* _Brief_:
One number alone answers this: the count of lines below in which the word "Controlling" is found.

━━━━━ Data in this exercise ━━━━━

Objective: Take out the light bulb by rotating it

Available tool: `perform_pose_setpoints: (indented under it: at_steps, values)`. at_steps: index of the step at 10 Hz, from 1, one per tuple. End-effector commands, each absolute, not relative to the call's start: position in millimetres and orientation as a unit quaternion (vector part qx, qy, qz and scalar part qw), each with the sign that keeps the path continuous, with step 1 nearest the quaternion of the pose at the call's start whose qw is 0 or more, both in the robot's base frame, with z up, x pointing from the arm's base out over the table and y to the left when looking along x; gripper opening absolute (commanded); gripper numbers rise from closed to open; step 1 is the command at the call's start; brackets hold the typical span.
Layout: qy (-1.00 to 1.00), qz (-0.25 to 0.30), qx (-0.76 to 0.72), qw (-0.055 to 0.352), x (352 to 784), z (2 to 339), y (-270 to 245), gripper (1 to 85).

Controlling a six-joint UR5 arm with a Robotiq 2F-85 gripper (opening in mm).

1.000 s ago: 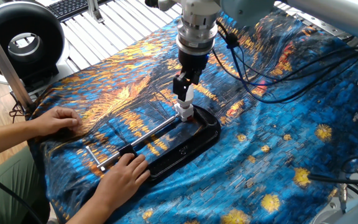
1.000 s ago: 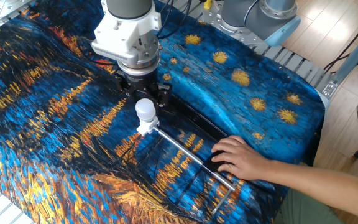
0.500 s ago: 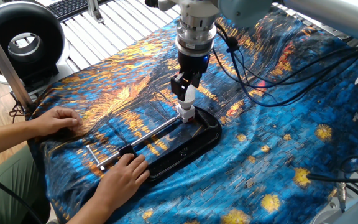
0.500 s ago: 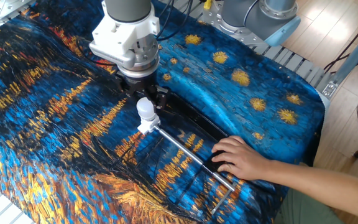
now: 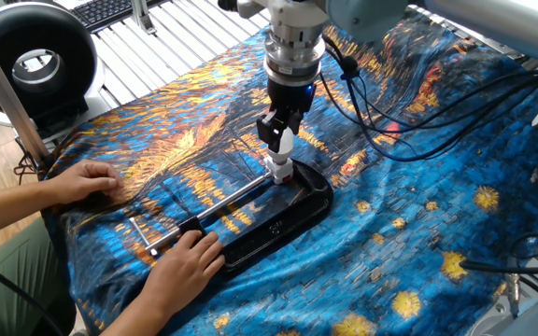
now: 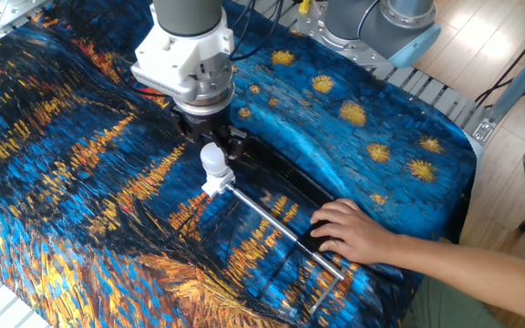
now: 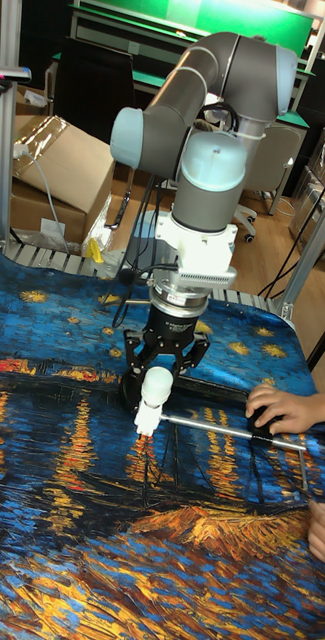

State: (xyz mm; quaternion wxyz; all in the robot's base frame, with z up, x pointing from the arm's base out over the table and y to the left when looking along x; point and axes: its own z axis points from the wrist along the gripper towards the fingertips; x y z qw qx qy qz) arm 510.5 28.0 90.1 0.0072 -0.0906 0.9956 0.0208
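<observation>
The light bulb [image 5: 286,143] [image 6: 212,161] [image 7: 156,386] is small, white and frosted. It stands upright in a short white socket [image 5: 278,172] [image 6: 214,186] [image 7: 145,420] at the end of a metal rod [image 5: 220,202] [image 6: 272,223]. My gripper [image 5: 281,135] [image 6: 211,150] [image 7: 160,372] comes straight down over the bulb, its black fingers closed on the globe's upper part. The rod fixture rests on a black base [image 5: 292,217].
A person's hands [image 5: 187,258] [image 5: 84,177] [image 6: 349,232] [image 7: 282,408] hold the fixture's near end on the blue and orange painted cloth [image 5: 418,215]. Black cables [image 5: 409,112] trail from my wrist. A black round fan [image 5: 34,63] stands at the far left.
My wrist has turned a little about its vertical axis on the bulb. The bulb, the socket and the hands stay where they were.
</observation>
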Motion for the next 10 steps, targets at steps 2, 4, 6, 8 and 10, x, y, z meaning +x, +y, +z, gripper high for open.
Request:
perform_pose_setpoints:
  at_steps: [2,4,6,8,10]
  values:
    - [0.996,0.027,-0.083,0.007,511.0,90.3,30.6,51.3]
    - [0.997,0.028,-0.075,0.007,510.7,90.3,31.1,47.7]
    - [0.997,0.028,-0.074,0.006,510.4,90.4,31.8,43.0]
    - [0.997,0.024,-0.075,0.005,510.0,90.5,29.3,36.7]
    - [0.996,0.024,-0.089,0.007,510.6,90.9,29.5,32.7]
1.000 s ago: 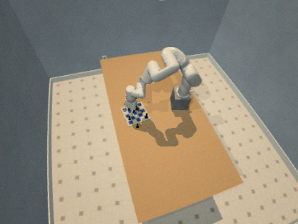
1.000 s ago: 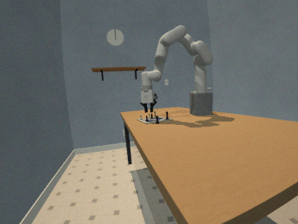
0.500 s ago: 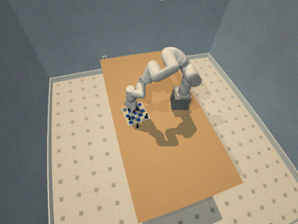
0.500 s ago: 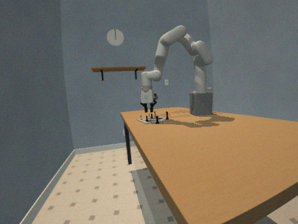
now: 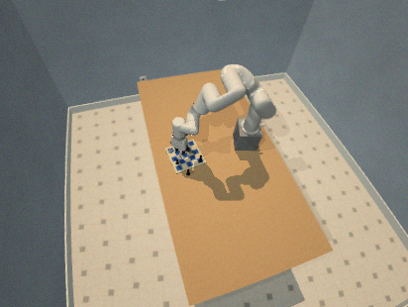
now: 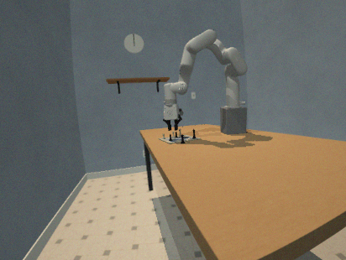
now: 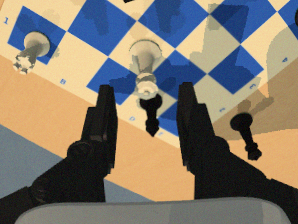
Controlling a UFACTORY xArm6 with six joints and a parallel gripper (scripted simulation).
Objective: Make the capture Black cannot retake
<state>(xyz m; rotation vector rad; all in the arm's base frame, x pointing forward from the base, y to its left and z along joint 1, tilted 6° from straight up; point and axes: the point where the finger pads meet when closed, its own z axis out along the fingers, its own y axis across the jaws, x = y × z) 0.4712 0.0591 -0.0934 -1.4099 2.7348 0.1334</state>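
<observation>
Gripper (image 7: 145, 119) hovering, fingers spread, nothing pinched; white piece (image 7: 144, 63) directly below, black pawn (image 7: 150, 111) beside — descent could topple pawn.

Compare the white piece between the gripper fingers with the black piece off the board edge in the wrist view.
Colour: the white piece is pale; the black piece is dark. Place: the white piece stands on a board square; the black piece stands on the bare table beside the board. Gripper: the white piece lies in line with the gap of the open gripper; the black piece lies outside the fingers. Both appear upright.
</observation>
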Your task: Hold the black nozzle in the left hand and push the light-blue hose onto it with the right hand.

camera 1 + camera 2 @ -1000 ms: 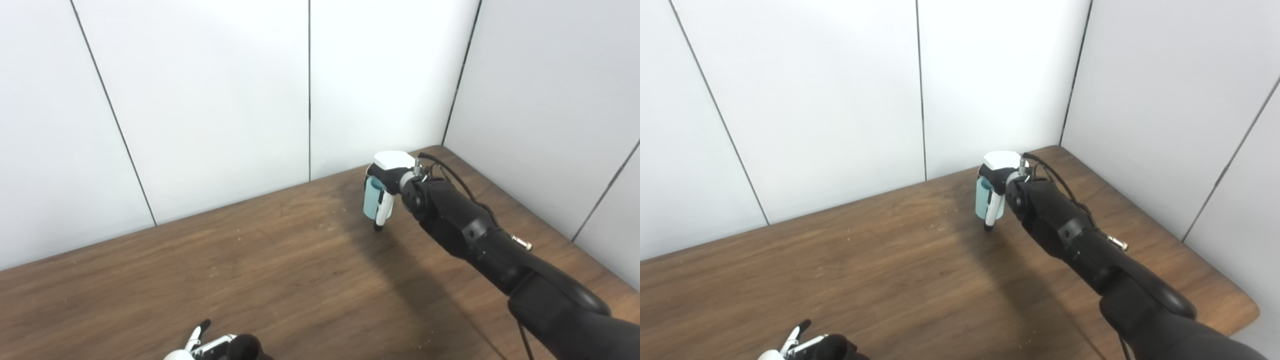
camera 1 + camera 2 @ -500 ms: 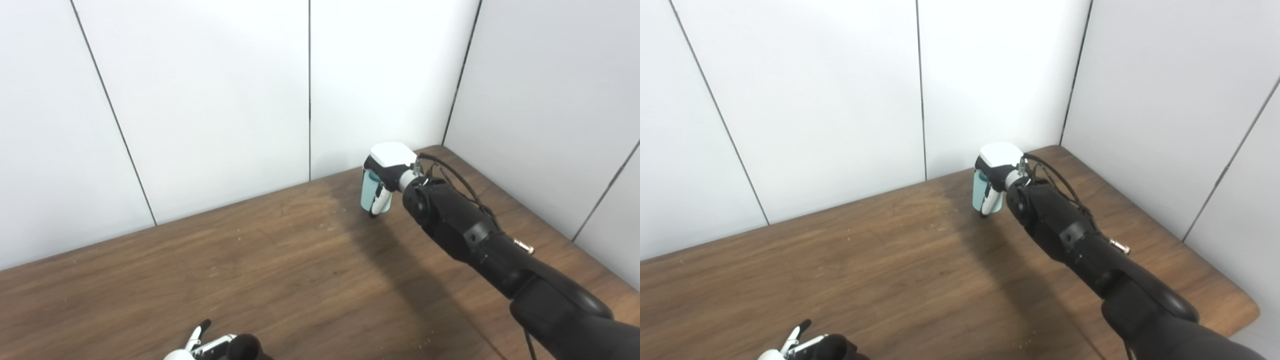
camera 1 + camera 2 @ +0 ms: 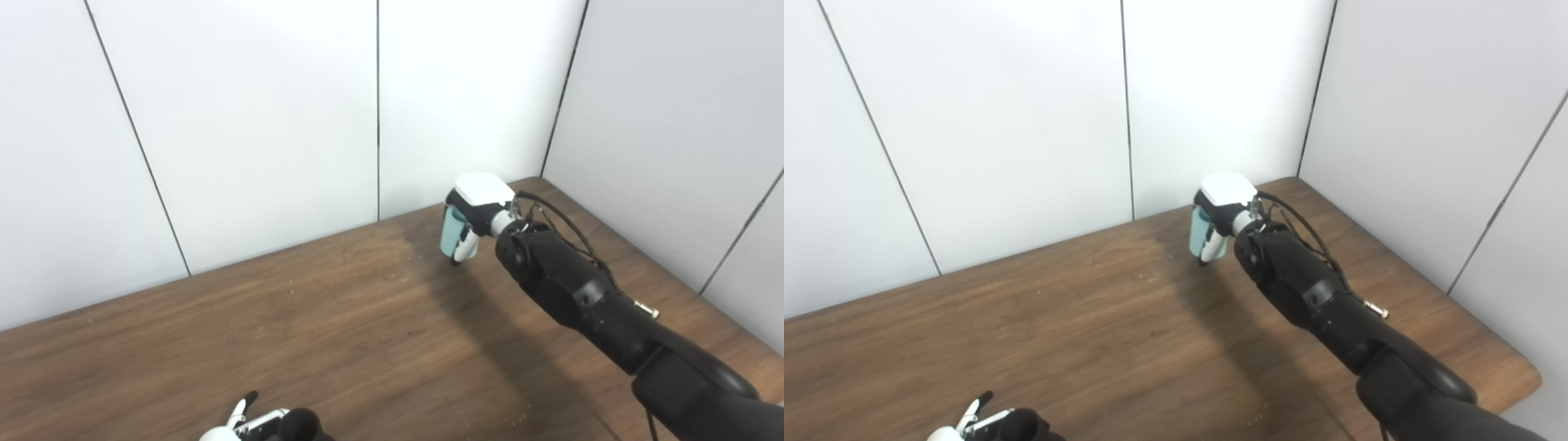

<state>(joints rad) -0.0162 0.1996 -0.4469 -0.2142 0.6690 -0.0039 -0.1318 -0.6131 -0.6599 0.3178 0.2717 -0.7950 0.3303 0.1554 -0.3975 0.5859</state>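
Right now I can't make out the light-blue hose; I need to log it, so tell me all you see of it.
The light-blue hose piece is a short, smooth, plastic-looking tube, held roughly upright in the right hand above the far right of the wooden table. White fingers wrap its near side; its top is hidden.

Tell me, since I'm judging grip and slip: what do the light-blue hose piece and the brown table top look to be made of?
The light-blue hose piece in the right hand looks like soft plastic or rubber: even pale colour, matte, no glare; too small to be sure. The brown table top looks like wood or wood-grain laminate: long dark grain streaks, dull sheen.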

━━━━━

* _Written answer_:
2